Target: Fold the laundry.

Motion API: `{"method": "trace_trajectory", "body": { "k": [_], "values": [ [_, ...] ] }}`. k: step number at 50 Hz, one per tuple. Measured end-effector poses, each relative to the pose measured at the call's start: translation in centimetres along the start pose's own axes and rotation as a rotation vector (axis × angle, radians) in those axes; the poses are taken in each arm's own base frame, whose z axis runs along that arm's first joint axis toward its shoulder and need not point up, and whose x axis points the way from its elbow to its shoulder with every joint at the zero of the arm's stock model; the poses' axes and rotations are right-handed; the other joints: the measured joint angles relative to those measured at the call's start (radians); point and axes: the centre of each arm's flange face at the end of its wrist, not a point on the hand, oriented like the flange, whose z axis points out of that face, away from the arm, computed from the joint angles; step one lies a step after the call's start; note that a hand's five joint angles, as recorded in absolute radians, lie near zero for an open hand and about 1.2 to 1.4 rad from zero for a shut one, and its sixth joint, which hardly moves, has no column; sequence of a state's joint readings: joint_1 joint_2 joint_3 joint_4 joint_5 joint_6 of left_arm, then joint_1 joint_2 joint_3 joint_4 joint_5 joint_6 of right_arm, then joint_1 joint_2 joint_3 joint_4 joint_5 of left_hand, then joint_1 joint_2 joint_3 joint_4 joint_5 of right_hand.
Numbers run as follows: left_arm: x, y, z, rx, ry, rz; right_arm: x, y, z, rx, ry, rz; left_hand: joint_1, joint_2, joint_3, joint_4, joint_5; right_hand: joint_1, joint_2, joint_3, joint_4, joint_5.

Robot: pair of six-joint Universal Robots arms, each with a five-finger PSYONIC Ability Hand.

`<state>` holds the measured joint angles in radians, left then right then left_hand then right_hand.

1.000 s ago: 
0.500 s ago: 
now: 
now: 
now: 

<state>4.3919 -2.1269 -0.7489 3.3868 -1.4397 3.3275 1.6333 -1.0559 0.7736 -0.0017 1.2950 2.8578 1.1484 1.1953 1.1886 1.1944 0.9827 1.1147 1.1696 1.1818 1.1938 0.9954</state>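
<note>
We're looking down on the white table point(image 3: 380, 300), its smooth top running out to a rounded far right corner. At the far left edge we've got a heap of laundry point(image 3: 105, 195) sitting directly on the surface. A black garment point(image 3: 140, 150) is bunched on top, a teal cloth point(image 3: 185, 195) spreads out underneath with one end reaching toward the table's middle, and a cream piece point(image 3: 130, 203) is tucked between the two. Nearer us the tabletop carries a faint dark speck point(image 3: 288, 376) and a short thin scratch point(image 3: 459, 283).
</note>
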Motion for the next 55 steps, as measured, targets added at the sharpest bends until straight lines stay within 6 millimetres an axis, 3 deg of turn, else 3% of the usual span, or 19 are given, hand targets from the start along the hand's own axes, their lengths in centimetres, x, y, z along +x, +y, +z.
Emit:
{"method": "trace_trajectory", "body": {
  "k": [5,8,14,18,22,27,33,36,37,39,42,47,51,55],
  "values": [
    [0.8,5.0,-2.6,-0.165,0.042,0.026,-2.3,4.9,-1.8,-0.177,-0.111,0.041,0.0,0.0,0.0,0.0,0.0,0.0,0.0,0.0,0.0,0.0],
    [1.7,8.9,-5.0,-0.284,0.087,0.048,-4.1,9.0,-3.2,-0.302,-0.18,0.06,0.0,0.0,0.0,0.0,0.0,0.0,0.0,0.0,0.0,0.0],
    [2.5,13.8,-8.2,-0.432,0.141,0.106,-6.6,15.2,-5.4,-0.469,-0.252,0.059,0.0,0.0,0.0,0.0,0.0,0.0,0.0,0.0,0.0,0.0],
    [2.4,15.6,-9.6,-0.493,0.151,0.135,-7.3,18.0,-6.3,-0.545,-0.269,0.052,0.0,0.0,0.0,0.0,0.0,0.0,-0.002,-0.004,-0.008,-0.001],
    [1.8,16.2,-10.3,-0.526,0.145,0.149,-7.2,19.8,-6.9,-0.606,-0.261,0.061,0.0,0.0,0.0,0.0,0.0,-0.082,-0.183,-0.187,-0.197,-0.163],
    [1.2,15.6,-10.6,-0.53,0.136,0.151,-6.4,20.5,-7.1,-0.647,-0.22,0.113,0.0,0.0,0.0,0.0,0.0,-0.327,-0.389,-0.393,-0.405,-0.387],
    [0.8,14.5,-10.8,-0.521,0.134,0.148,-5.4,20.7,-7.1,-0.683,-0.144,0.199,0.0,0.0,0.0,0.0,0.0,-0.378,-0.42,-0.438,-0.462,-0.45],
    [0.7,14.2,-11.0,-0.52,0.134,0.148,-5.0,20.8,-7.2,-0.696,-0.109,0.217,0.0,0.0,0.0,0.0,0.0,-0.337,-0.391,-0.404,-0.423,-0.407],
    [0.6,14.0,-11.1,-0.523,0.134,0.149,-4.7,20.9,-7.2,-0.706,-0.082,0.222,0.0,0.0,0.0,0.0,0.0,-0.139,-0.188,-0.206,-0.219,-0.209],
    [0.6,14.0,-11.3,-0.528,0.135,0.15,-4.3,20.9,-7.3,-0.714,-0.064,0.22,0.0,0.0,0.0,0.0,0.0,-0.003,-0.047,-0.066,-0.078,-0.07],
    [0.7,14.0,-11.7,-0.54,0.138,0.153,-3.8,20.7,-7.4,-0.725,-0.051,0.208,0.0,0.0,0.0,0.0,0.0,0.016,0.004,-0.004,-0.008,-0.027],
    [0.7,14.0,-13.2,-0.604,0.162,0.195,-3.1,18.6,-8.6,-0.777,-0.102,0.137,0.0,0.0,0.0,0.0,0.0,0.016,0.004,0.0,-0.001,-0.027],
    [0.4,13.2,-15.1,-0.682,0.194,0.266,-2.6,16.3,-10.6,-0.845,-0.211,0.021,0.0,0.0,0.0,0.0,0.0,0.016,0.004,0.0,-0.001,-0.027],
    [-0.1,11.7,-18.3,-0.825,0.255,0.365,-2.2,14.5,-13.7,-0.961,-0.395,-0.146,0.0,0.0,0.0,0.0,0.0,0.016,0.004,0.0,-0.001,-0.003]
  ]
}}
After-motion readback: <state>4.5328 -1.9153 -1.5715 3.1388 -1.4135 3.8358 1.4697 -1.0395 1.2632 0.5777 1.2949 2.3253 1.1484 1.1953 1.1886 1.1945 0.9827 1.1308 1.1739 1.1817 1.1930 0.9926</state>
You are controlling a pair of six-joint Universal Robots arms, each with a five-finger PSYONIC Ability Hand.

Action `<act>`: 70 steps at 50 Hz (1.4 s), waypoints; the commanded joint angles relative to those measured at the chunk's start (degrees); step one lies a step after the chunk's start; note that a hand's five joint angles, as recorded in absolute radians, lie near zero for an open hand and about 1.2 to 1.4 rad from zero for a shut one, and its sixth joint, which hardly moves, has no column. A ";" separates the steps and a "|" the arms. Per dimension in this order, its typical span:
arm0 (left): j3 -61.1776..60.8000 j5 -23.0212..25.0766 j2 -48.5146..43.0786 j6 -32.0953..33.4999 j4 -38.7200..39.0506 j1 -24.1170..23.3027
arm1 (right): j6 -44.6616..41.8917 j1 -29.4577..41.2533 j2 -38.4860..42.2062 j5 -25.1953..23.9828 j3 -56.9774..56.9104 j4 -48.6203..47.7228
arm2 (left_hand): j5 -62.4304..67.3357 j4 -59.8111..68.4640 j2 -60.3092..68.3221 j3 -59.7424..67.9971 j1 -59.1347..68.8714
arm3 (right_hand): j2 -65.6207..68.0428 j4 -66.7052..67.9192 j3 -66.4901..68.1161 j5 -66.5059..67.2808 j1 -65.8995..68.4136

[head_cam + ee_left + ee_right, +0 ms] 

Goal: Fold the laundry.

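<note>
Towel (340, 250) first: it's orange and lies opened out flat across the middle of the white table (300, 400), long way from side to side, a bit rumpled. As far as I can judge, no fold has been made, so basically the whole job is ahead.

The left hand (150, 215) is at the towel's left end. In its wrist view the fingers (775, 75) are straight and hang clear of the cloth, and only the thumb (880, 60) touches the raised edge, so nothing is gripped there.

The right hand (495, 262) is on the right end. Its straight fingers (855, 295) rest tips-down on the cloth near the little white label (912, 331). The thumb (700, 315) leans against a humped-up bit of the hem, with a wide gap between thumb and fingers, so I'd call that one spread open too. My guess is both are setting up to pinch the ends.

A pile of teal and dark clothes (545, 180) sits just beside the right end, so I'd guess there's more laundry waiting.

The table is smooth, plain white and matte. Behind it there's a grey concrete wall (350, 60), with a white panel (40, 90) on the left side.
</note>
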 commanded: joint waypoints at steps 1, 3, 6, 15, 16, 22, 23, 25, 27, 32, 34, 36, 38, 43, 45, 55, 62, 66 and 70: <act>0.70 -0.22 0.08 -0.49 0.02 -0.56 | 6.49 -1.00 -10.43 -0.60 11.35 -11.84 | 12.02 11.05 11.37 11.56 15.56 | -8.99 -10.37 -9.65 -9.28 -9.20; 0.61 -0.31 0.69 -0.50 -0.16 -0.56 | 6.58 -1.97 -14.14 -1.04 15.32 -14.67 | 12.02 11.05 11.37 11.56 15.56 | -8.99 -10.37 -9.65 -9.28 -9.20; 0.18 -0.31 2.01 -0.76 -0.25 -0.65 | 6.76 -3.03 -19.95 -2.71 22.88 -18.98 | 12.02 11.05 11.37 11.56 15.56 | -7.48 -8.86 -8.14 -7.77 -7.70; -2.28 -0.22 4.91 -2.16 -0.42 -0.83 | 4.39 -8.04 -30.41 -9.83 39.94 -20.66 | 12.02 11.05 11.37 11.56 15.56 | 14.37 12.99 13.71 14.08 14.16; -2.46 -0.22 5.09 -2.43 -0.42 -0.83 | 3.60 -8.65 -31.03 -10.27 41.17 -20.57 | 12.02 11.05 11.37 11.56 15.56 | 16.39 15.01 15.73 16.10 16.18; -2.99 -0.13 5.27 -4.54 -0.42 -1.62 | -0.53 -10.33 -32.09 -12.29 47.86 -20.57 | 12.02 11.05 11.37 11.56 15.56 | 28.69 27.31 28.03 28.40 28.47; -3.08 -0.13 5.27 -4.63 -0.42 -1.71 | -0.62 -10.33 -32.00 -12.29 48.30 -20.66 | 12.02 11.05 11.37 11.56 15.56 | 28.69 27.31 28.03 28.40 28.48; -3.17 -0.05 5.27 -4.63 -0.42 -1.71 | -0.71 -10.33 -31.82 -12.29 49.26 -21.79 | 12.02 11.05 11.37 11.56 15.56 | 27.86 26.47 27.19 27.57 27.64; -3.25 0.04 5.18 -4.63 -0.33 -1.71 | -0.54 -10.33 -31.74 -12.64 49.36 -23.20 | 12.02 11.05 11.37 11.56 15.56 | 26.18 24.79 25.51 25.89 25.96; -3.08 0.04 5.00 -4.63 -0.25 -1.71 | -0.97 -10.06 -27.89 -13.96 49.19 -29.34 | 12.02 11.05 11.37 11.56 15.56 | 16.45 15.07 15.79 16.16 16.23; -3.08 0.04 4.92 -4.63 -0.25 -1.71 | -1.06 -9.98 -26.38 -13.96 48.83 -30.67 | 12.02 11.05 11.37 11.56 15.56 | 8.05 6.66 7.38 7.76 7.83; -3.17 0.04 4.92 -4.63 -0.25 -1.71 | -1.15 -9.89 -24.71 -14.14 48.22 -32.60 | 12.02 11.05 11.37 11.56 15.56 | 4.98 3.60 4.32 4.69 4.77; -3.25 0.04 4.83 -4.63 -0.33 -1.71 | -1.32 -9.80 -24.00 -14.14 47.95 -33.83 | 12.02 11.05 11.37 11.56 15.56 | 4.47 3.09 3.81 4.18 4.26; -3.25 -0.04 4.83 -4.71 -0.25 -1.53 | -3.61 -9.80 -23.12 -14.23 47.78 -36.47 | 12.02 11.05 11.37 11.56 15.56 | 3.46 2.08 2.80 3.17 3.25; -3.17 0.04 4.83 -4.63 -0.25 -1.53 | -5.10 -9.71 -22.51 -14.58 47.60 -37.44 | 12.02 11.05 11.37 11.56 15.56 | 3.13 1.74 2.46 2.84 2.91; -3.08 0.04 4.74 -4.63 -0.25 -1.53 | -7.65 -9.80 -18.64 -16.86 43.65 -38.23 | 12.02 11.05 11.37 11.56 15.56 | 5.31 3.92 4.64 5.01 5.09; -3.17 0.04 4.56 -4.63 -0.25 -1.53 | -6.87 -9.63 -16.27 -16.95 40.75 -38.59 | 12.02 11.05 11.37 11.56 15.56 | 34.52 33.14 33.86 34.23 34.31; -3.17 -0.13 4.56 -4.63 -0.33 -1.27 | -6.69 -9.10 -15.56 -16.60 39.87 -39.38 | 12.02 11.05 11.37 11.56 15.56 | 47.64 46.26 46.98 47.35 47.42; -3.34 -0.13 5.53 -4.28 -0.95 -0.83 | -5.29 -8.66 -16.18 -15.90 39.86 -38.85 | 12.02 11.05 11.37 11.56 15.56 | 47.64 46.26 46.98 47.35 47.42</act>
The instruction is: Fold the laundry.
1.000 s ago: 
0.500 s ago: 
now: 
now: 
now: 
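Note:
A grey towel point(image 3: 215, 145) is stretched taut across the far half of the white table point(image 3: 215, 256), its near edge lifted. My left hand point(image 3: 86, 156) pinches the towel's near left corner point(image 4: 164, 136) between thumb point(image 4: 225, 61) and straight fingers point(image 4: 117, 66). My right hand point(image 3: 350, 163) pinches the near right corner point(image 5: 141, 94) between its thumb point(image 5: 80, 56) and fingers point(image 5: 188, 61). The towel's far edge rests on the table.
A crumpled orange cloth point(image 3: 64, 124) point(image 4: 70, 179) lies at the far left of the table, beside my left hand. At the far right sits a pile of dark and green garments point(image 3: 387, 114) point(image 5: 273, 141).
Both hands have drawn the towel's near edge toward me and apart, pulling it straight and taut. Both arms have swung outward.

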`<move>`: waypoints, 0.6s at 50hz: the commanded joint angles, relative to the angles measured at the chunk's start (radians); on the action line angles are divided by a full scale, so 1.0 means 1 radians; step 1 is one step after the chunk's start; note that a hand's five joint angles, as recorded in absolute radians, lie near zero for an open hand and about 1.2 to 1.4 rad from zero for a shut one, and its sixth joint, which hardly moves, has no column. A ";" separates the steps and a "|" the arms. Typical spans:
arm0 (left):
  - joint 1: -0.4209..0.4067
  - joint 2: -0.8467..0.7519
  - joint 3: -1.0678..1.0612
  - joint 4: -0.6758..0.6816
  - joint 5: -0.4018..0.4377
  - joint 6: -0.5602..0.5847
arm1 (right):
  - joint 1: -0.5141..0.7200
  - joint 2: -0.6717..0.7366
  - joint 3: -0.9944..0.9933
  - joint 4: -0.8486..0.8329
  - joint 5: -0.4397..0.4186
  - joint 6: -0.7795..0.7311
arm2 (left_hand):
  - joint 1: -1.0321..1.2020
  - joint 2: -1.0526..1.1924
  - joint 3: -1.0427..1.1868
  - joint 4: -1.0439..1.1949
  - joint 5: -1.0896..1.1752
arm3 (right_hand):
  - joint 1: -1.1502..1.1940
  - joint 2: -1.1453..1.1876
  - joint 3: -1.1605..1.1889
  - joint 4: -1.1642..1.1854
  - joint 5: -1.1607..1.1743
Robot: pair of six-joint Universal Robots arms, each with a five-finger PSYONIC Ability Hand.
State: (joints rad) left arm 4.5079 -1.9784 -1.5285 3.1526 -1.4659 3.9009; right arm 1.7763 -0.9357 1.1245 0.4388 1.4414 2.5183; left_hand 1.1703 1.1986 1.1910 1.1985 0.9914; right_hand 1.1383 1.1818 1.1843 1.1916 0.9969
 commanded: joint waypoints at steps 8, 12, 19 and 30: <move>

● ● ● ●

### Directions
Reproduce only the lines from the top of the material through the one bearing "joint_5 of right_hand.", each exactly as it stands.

### Output below
Target: Fold the laundry.

Motion API: `{"method": "trace_trajectory", "body": { "k": [_], "values": [ [_, ...] ] }}`. k: step number at 50 Hz, one per tuple. Measured end-effector poses, each relative to the pose measured at the call's start: translation in centimetres along the start pose's own axes and rotation as a rotation vector (axis × angle, radians) in those axes; the poses are taken in each arm's own base frame, whose z axis runs along that arm's first joint axis toward its shoulder and need not point up, and whose x axis points the way from its elbow to its shoulder with every joint at the zero of the arm's stock model; the poses' axes and rotations are right-handed; the other joints: the measured joint angles relative to those measured at the call's start (radians); point and axes: the centre of each arm's flange face at the end of its wrist, not a point on the hand, oriented like the flange, whose z axis points out of that face, away from the arm, computed from the joint angles; step one lies a step after the call's start; note that a hand's five joint angles, as recorded in absolute radians, lie near zero for an open hand and about 1.2 to 1.4 rad from zero for a shut one, and its sixth joint, which hardly moves, has no column; sequence of a state's joint readings: joint_1 joint_2 joint_3 joint_4 joint_5 joint_6 of left_arm, then joint_1 joint_2 joint_3 joint_4 joint_5 joint_6 of right_arm, then joint_1 joint_2 joint_3 joint_4 joint_5 of left_hand, then joint_1 joint_2 joint_3 joint_4 joint_5 of right_hand.

This exercise is done.